Todo dinheiro arrecadado no Progresso, Progresso 100% (tráfico dentro dos presídios), da Cebola (mensalidade para membros em liberdade) e das Rifas são administrados pela Sintonia Financeira, formada apenas por membros de alta confiança da cúpula. Como reserva para momentos de dificuldades, a facção criou as chamadas Minerais, espécie de cofres preenchidos com 1 milhão de reais cada. As interceptações telefônicas do Ministério Público apontam a existência de ao menos sete Minerais escondidas em imóveis comprados pela facção. A localização delas é desconhecida.
Embora a descentralização do poder no PCC seja real, a cabeça por trás de toda essa estruturação burocrática é Marcola. Dos 46 nos de idade, Marcola passou metade em presídios de todo Brasil. Nesse período, a inteligência do jovem ladrão de banco foi afinada por intermináveis leituras. Diz ter lido Lênin, Mao Tse-Tung, Friedrich Nietzsche, Dante Alighieri, Maquiavel e outros milhares de autores.
Sem poder contar com Deus, morto em seu livro predileto, Assim Falou Zaratustra, de Nietzsche, Marcola conquistou a confiança da massa penitenciária ao fazer o PCC ocupar o espaço abandonado pelo Estado. Sagaz, o ex-batedor de carteira do centro de São Paulo, percebeu a força angariada na prestação de serviços básicos aos detentos.
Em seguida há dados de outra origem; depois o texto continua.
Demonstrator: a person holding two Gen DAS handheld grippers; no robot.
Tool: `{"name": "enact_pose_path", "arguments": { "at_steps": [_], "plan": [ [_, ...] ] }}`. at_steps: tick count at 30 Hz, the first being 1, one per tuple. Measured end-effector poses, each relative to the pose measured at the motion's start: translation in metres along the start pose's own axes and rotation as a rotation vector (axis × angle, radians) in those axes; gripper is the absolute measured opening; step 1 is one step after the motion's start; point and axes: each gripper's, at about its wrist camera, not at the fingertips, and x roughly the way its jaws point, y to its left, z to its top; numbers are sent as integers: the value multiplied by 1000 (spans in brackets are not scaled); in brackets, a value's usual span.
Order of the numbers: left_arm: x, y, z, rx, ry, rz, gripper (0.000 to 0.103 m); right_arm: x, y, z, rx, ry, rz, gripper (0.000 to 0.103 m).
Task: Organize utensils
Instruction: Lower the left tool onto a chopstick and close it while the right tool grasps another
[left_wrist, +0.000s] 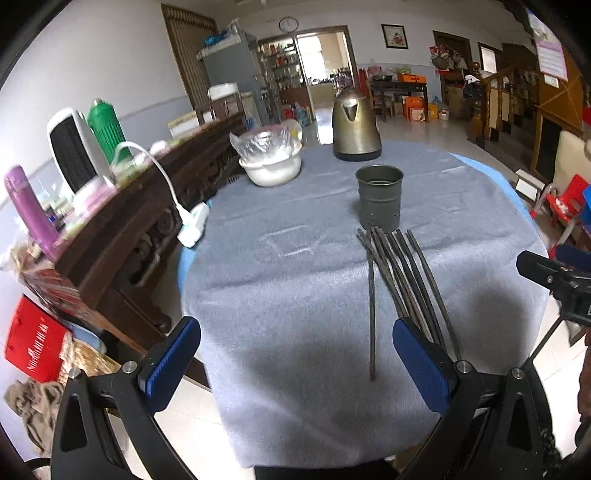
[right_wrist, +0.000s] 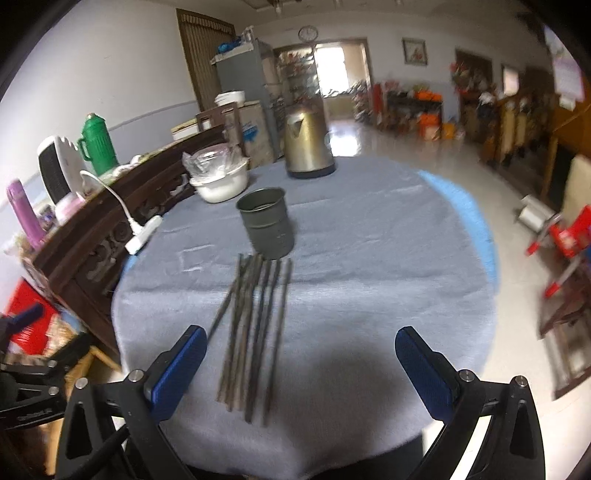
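No text or label here is sharp enough to read.

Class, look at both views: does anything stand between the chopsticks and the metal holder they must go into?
Nothing visible does. The chopsticks lie on bare tablecloth with their far ends just short of the metal holder, whose open top looks unobstructed.

You've got bare cloth (right_wrist: 388, 266) from 1 to 4 o'clock. At 12, holder cup (right_wrist: 266, 225) blocks; bowl (right_wrist: 221, 184) and kettle (right_wrist: 307, 142) stand behind it.
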Motion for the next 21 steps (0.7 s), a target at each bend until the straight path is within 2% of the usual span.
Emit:
{"name": "enact_pose_path", "arguments": {
  "at_steps": [1,4,6,10,11,13,15,21],
  "plan": [
    [10,2,4,-13,18,-19,103,10,-5,5,24,17,38,102],
    [43,10,17,-66,74,-85,103,40,-17,19,84,68,124,90],
    [68,11,26,-90,110,-95,103,64,-22,28,108,110,179,67],
    [112,6,38,-112,176,-138,102,114,-27,41,119,188,207,50],
    [120,3,42,-111,185,-160,101,128,-28,45,118,208,221,41],
    [139,-4,49,-98,206,-196,91,153,-30,52,122,245,237,39],
    [158,-10,55,-95,234,-231,75,170,-31,57,138,270,263,37],
    [191,-30,68,-57,294,-337,56,207,-32,65,151,329,289,26]
  ]
}}
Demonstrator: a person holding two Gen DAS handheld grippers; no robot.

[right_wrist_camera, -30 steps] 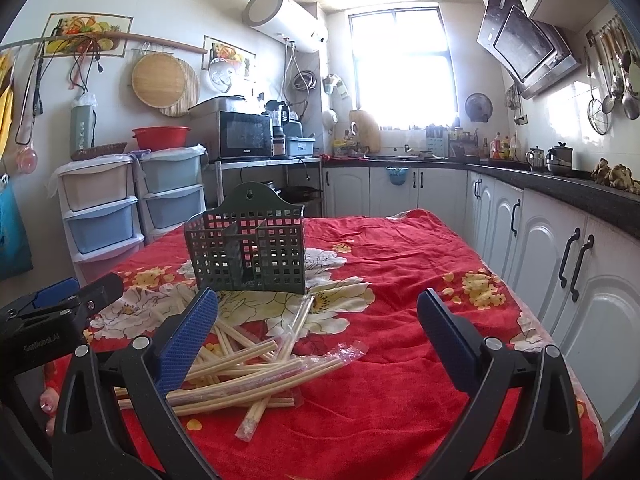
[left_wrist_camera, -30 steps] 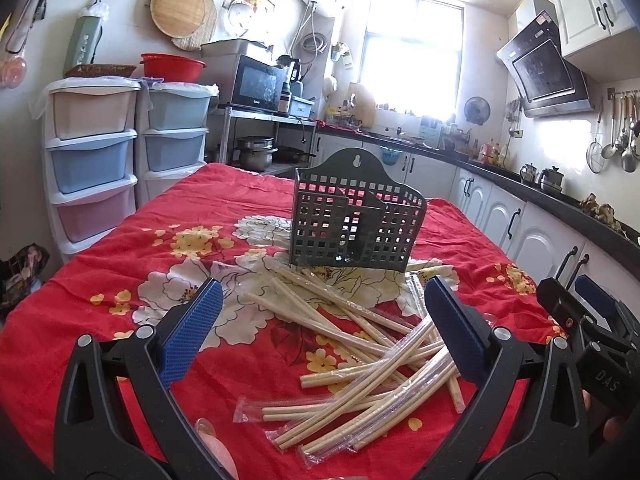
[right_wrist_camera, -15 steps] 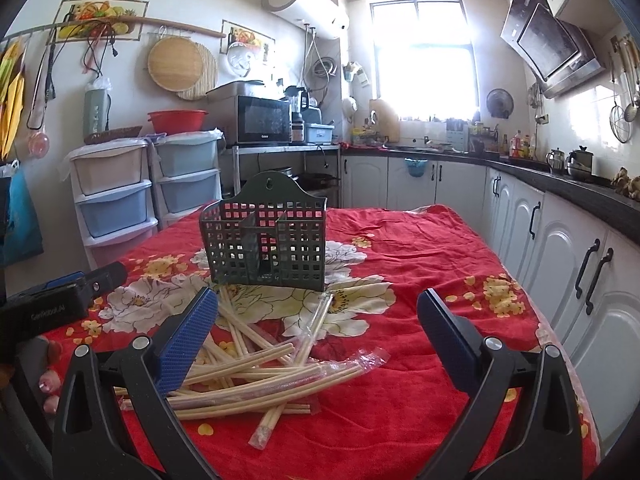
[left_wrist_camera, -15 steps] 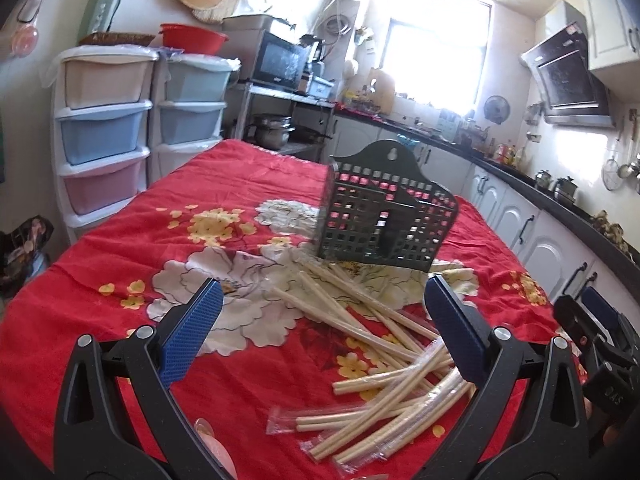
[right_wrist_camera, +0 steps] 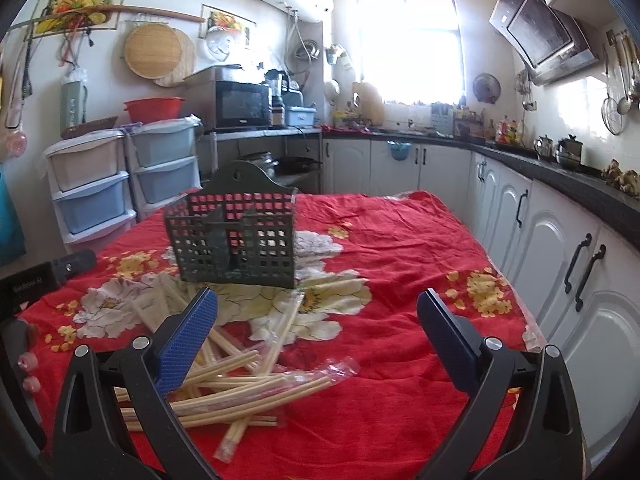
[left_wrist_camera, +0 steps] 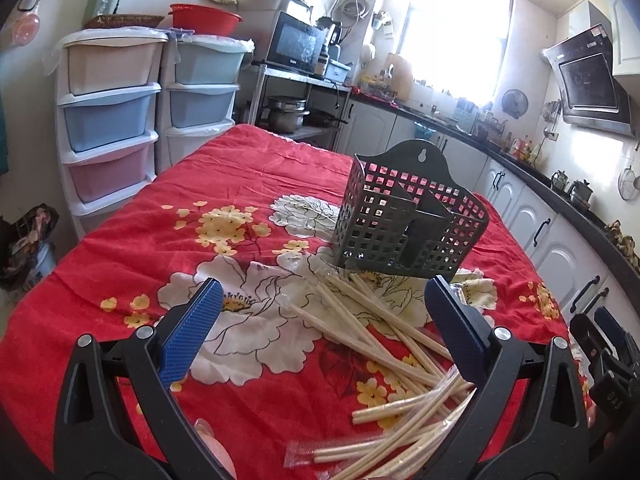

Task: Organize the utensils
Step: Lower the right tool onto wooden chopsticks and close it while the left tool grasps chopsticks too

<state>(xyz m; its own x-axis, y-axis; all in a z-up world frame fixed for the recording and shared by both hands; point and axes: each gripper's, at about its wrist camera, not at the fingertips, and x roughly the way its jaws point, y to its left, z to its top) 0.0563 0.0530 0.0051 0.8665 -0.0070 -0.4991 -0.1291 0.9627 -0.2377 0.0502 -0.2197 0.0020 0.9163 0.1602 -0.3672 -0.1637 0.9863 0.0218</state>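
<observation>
A dark green perforated utensil basket [left_wrist_camera: 408, 228] [right_wrist_camera: 236, 236] stands upright on the red flowered tablecloth [left_wrist_camera: 240, 200] [right_wrist_camera: 400, 248]. In front of it lies a loose heap of bamboo chopsticks [left_wrist_camera: 384, 344] [right_wrist_camera: 224, 380], many in clear plastic sleeves. My left gripper [left_wrist_camera: 320, 332] hovers open just short of the heap, holding nothing. My right gripper [right_wrist_camera: 318, 332] is open too, to the right of the pile and above bare cloth. Each gripper shows at the edge of the other's view: the right gripper's body [left_wrist_camera: 612, 364], the left gripper's body [right_wrist_camera: 36, 280].
Stacked plastic drawer units [left_wrist_camera: 112, 108] stand beyond the table's left edge. White cabinets under a black counter [right_wrist_camera: 560, 216] run along the right side. A microwave [right_wrist_camera: 240, 104] sits on a shelf behind the table. A person's fingers [right_wrist_camera: 26, 372] show at the lower left.
Both grippers have risen and tilted down slightly toward the table, so the basket and chopsticks sit lower in view. The left has swung left. Nothing on the table has moved.
</observation>
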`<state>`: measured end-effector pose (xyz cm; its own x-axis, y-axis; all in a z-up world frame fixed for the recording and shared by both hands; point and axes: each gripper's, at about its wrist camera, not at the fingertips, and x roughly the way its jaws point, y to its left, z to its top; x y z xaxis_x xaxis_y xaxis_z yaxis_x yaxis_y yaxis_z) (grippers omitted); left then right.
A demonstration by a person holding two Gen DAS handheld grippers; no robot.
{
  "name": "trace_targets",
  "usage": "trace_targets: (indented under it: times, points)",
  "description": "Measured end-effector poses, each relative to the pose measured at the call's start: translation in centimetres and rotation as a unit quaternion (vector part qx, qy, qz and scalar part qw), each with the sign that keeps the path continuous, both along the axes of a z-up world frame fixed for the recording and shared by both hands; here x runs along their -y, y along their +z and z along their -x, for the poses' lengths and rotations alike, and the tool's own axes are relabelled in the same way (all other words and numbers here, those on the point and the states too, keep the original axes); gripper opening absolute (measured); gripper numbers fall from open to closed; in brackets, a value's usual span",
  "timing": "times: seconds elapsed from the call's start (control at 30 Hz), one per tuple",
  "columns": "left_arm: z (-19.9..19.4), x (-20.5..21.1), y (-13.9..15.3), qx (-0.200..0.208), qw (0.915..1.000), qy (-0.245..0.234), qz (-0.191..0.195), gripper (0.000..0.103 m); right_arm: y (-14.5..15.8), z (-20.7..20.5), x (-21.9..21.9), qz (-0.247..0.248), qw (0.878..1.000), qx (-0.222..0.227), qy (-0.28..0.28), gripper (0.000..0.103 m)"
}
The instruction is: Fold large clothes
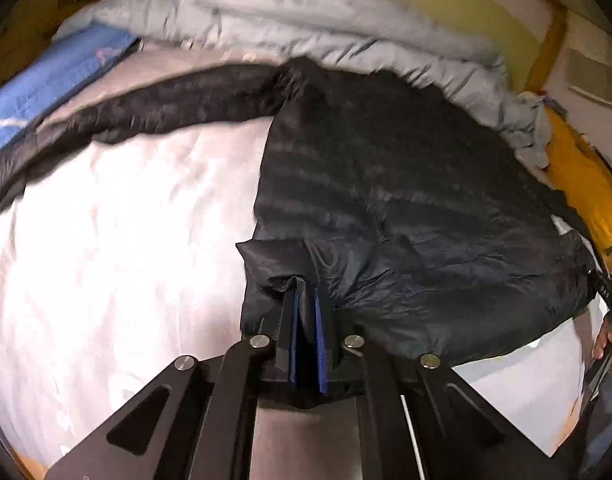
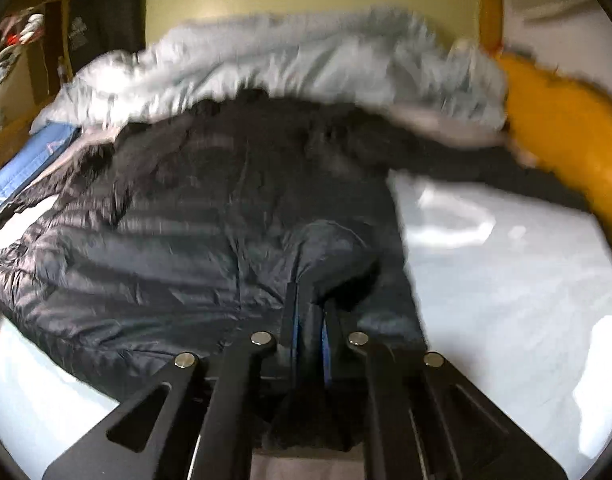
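A large black quilted puffer jacket [image 1: 406, 184] lies spread on a white bed sheet [image 1: 118, 248]. One sleeve [image 1: 118, 120] stretches out to the left. My left gripper [image 1: 305, 292] is shut on a bunch of the jacket's near left hem corner. The other hand-held gripper [image 1: 608, 304] shows at the right edge by the jacket's far hem. In the right wrist view the jacket [image 2: 178, 240] fills the middle and left, and my right gripper [image 2: 310, 304] is shut on a fold of its near hem. The view is blurred.
A pale grey duvet [image 1: 306, 20] is heaped along the back of the bed, also in the right wrist view [image 2: 286, 68]. A blue cloth [image 1: 54, 76] lies at the left. A yellow-orange garment [image 1: 582, 176] lies at the right. Bare sheet [image 2: 506, 272] lies right of the jacket.
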<state>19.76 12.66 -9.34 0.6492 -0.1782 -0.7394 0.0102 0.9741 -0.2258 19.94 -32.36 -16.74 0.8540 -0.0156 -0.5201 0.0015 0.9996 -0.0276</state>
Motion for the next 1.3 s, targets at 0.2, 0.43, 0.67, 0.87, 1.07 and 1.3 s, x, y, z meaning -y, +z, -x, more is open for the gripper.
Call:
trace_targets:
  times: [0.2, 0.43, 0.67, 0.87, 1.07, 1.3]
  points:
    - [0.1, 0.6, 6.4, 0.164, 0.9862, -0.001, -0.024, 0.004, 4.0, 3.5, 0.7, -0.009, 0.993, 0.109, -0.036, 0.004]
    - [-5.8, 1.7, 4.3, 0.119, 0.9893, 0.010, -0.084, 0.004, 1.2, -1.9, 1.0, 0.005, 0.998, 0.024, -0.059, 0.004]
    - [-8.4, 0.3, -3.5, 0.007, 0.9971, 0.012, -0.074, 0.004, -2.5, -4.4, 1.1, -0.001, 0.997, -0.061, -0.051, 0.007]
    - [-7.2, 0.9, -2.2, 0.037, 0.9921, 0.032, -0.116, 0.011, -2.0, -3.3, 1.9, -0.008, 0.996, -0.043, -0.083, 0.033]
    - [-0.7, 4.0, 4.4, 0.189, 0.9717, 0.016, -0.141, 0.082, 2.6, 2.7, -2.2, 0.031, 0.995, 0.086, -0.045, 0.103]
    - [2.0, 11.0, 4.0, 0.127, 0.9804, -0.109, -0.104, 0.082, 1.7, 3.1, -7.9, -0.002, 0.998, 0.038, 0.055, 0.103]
Assim como deveria caber ao governo paulista, o PCC dá as condições mínimas de seguranças, higiene e saúde aos detentos. Nos presídios superlotados, é a facção a provedora do sabonete, do colchão, cigarro e do espaço mínimo nas celas. È ela quem garante também a solução dos problemas internos entre detentos, primeiro por meio de conversas e depois com as devidas punições.
Não bastasse, a Sintonia da Ajuda cuida exclusivamente da entrega de cestas básicas e da manutenção de uma renda mínima para membros da facção em situação de dificuldade e famílias de integrantes mortos em caminhadas (missões). Cabe ao PCC também, por meio da Sintonia dos Ônibus, providenciar transporte aos familiares de detentos residentes longe das cidades nas quais estão presos. Ou seja, o PCC faz o que o Estado na faz.
O resultado prático do poder exercido pela facção é a proibição do uso de crack nos presídios, os trâmites instaurados para execuções de desafetos e a burocracia criada para o “bom andamento” do dia a dia no crime. Em uma das duas vezes nas quais caiu no grampo telefônico, Marcola chegou a afirmar ter sido essas ações capitaneadas por ele e não o governador Geraldo Alckmin, o responsável por diminuir os homicídios em São Paulo.
Na outra ponta, depois de cumprida a pena e sem ter sido ressocializado pelo Estado, o detento livre e convicto da falta de oportunidades é obrigado a voltar ao crime, dessa vez sob a tutela da facção, para abastecer os cofres do PCC com o tráfico de drogas ou desempenhando alguma função administrativa na rua. Dessa forma, abastece o ciclo vicioso do crime.
É essa expertise organizacional, aliada aos erros de planejamento das forças de segurança paulistas e a descrença dos detentos em relação ao poder público, que sustenta a afirmação do promotor segundo a qual o PCC vai se tornar hegemônico em todo país.
Mesmo a cúpula alojada em São Paulo, a facção já possui tentáculos em todos os estado do país. São 2.398 membros espalhando o “método PCC” pelo Brasil. Os estados com maior concentração de integrantes, Paraná, Mato Grosso do Sul e Santa Catarina, servem de exemplo para como se deu a gênese do crescimento pelo país. É o caso do Paraná, com 626 membros. O estado, a partir de 1997, recebeu em seus presídios lideranças enviadas pelo governo paulista. O objetivo era desarticular o grupo, mas teve efeito contrário, apenas contribuiu para sua expansão.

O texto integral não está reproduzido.